Es evidente que la agricultura campesina tiene que evolucionar en sus métodos de producción, su utilización del agua, su capacidad de acceso al mercado. Eso es posible, pero requiere inversiones. Es el gran desafío de los Estados del sur: escoger la agricultura productivista, aumentando la dimensión media de las explotaciones, o mejorar la agricultura familiar y orgánica. Muchas experiencias de agroecología, de redistribución de tierras, de cooperativas comprueban la posibilidad de la segunda opción.

Podemos concluir que la promoción de la agricultura campesina, lejos de ser un sueño romántico o un regreso al pasado, es una solución de futuro. Primero, es una alternativa para la alimentación mundial que permitirá no solamente acompañar a medio y largo plazo la evolución demográfica, sino también trasformar la dieta humana, saliendo de la “macdonaldización”.

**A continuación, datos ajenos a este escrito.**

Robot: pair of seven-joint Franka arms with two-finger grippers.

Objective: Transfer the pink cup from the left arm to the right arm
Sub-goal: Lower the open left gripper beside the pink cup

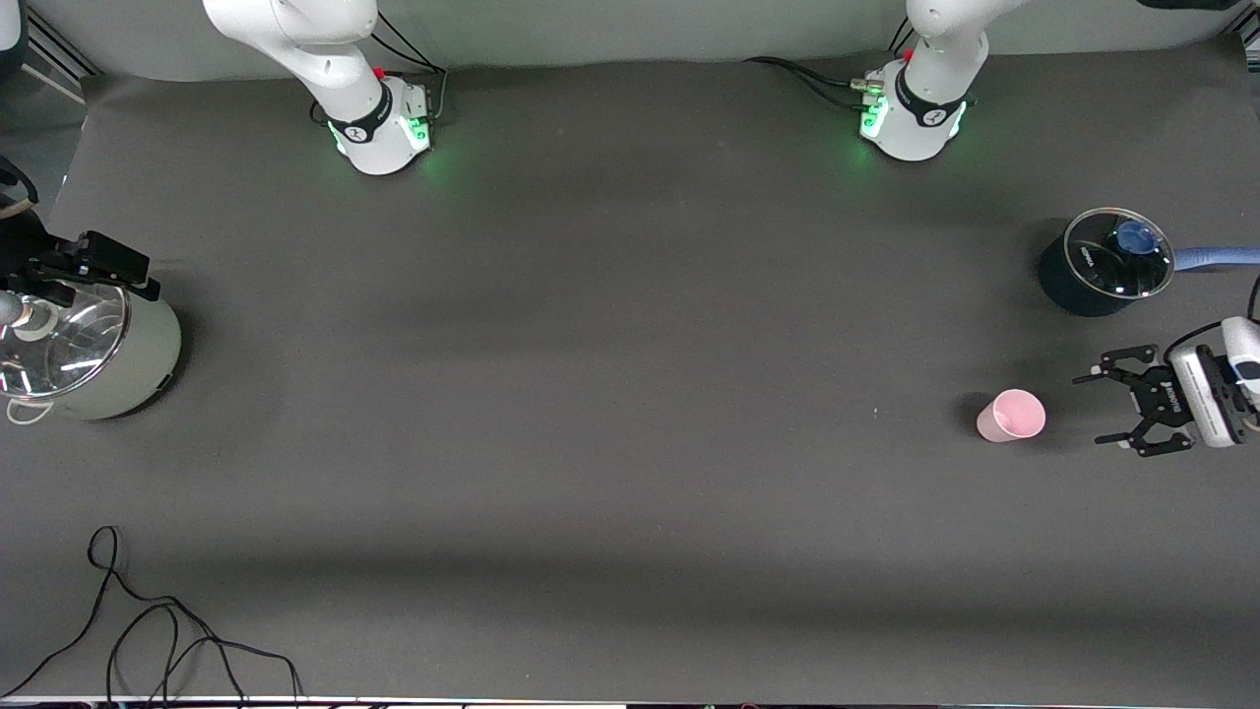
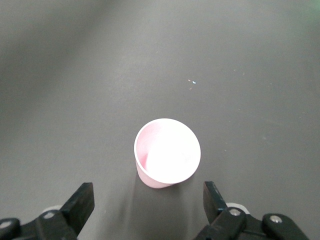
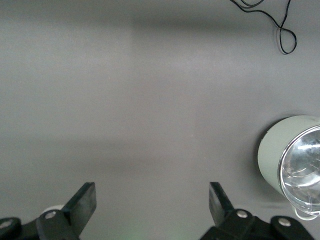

En segundo lugar, la agricultura campesina podrá contribuir a la preservación de la “madre tierra”, reconstruyendo su capacidad de regeneración, y en tercer lugar, ella contribuirá a un equilibrio social y cultural de las sociedades rurales. Ya Carlos Marx había dicho que una de las características del capitalismo era la ruptura del metabolismo (intercambio de materia) entre el ser humano y la naturaleza, porque el ritmo de reconstitución del capital es diferente del ritmo de reproducción de la naturaleza y que solo el socialismo podría  restablecer este equilibrio. Eso constituye la base teórica de lo que hoy se llama el “ecosocialismo” y tiene que ser un objeto central de toda política de búsqueda de un nuevo paradigma poscapitalista. Fomentar la agricultura familiar, campesina e indígena constituye una parte esencial de esta tarea a la escala mundial.

– François Houtart, Profesor en el Instituto de Altos Estudios Nacionales de Quito, Ecuador.